* **AIM OF THE EXERCISE**: Range to reproduce from the entries below: the line with "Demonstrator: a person", the line with "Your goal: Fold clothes", and every line in between. Give them exactly and give nothing else.

------------------------------------------------

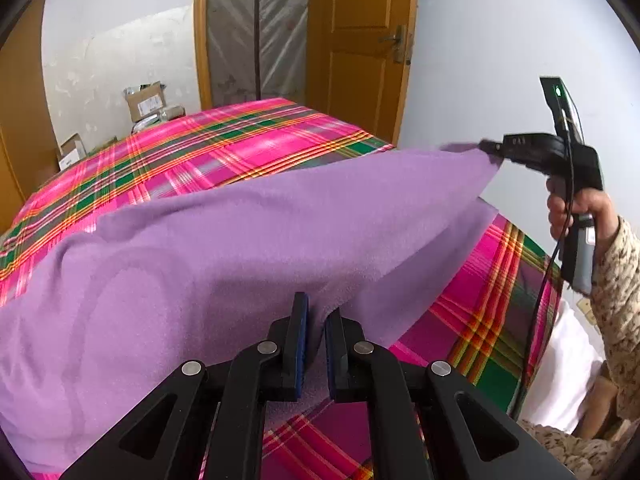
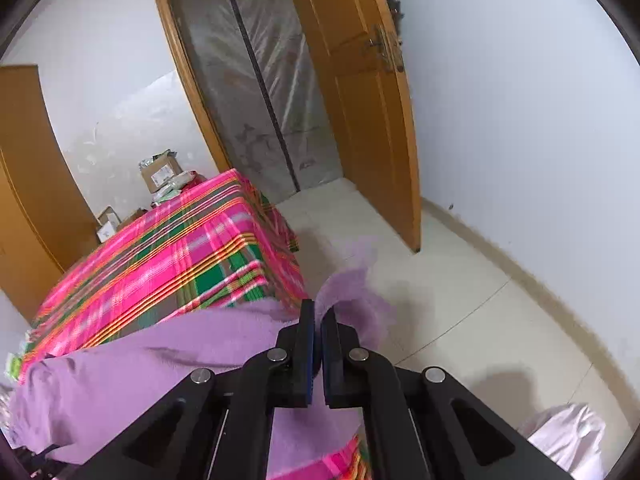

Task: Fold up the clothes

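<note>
Pinching the soft lilac fleece garment [image 1: 224, 240] along one edge, the left gripper [image 1: 316, 320] is clamped tight; the right gripper [image 2: 318, 320] clamps its far corner; box labels unreadable

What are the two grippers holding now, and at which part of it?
Both hold the purple garment. The left gripper pinches its near edge; the right gripper pinches a raised corner, lifted off the plaid bed cover.
</note>
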Available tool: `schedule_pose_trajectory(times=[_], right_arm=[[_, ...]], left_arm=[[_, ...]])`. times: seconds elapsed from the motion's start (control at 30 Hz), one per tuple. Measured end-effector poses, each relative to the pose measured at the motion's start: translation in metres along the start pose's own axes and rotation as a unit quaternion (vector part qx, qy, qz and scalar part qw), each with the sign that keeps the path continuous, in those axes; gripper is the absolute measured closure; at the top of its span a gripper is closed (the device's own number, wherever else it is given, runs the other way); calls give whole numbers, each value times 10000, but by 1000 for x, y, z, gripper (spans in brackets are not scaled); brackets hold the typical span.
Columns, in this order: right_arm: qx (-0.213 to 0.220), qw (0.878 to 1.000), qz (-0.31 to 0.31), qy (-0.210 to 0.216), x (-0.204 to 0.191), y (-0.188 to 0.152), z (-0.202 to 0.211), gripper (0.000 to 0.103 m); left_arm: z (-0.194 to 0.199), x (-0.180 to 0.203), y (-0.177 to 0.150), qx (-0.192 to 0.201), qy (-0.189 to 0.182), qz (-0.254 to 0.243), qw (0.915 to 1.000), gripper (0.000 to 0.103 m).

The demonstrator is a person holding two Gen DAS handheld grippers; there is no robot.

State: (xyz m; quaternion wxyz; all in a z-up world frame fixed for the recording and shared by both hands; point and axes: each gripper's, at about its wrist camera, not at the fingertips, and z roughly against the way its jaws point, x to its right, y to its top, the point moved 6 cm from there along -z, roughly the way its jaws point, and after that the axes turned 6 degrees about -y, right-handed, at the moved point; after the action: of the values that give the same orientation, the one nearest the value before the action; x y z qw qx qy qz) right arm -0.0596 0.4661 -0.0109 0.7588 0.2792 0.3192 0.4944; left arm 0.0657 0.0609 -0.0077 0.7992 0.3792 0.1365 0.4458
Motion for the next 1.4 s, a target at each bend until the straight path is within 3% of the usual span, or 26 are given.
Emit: schedule_pose_trajectory(times=[0.2,0.5,0.73,1.0,1.1,1.23,1.3,1.4], right_arm=[[-405,9973,-550,280,18,-20,-10,100],[-960,9834,-1412,613,44,-54,-18,100],[-1015,9815,-1534,540,48,-53,-16,100],[-1757,9712,-1605,153,66,-71,-21,96],[-1594,9779,-1351,-32,67,-65,-13,94],[-1106,9872,-958,-640,72,-52,3,91],[-819,9921,-853,-416,66,-41,7,89],[-804,9947,-607,193,45,-29,-1,85]], left_arm=[[2,8,-7,-47,-11,-132,9999,95],[-2,11,-21,-239,-7,-149,9996,95],[-7,9,-20,-302,-10,-87,9995,95],[-2,8,-20,-257,-88,-39,9996,95],[2,10,-18,-197,-62,-96,9997,94],[8,10,-15,-61,-131,-58,9999,94],[8,12,-16,-88,-242,-69,9996,93],[3,19,-20,-204,-381,-184,9989,93]])
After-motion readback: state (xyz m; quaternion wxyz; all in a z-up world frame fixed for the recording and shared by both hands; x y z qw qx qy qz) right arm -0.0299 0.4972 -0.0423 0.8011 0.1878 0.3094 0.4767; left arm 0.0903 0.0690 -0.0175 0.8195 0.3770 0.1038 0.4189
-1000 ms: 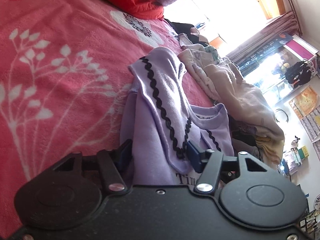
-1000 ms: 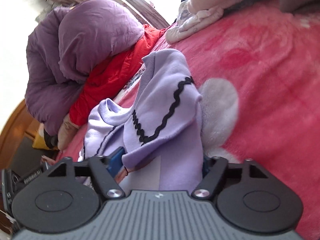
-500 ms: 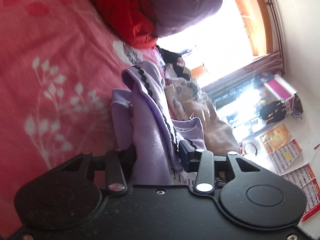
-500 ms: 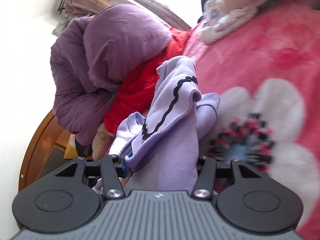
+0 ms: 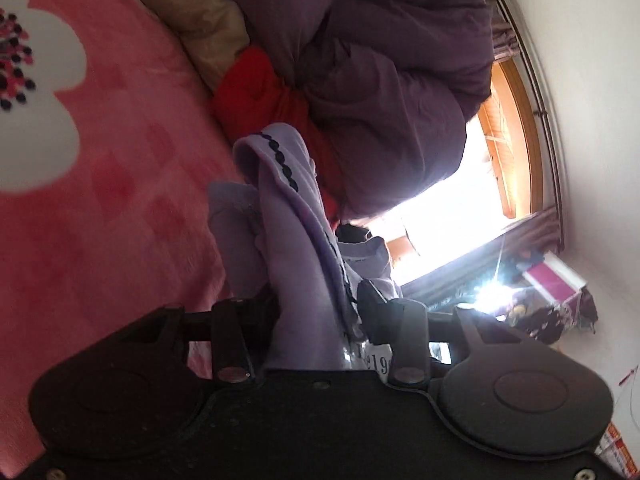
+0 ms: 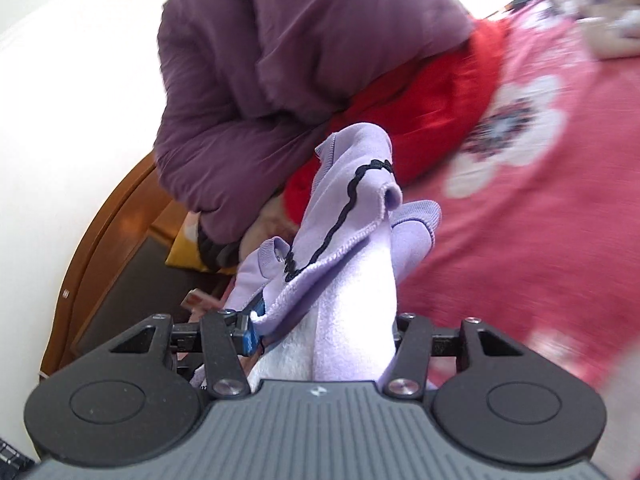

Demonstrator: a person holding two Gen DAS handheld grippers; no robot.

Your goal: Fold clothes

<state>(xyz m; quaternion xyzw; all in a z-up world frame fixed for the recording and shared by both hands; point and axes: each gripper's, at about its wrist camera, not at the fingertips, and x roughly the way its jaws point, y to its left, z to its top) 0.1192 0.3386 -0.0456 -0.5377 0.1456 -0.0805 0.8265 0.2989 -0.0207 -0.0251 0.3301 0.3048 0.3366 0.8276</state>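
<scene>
A lilac sweatshirt (image 5: pixel 296 248) with black wavy trim hangs bunched between both grippers, lifted off the pink flowered bedspread (image 5: pixel 100 184). My left gripper (image 5: pixel 316 308) is shut on a thick fold of it, the cloth filling the gap between the fingers. In the right wrist view the same lilac sweatshirt (image 6: pixel 352 240) rises from my right gripper (image 6: pixel 324 328), which is shut on another bunched fold. Its blue left pad (image 6: pixel 250 328) presses the fabric; the right pad is hidden by cloth.
A purple quilt (image 5: pixel 392 80) lies heaped over a red blanket (image 5: pixel 256 92) and a tan pillow (image 5: pixel 192 12) at the bed's head. A bright window (image 5: pixel 460 208) is beyond. In the right wrist view a wooden headboard (image 6: pixel 116 216) stands left of the purple quilt (image 6: pixel 288 48).
Both grippers closed tighter on the sweatshirt and lifted it off the bed, swinging towards the quilt and headboard. The pile of other clothes has left the left view.
</scene>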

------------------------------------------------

* **OUTPUT BELOW**:
Demonstrator: a person holding two Gen DAS handheld grippers; no robot.

Your goal: Fold clothes

The output has been given in full.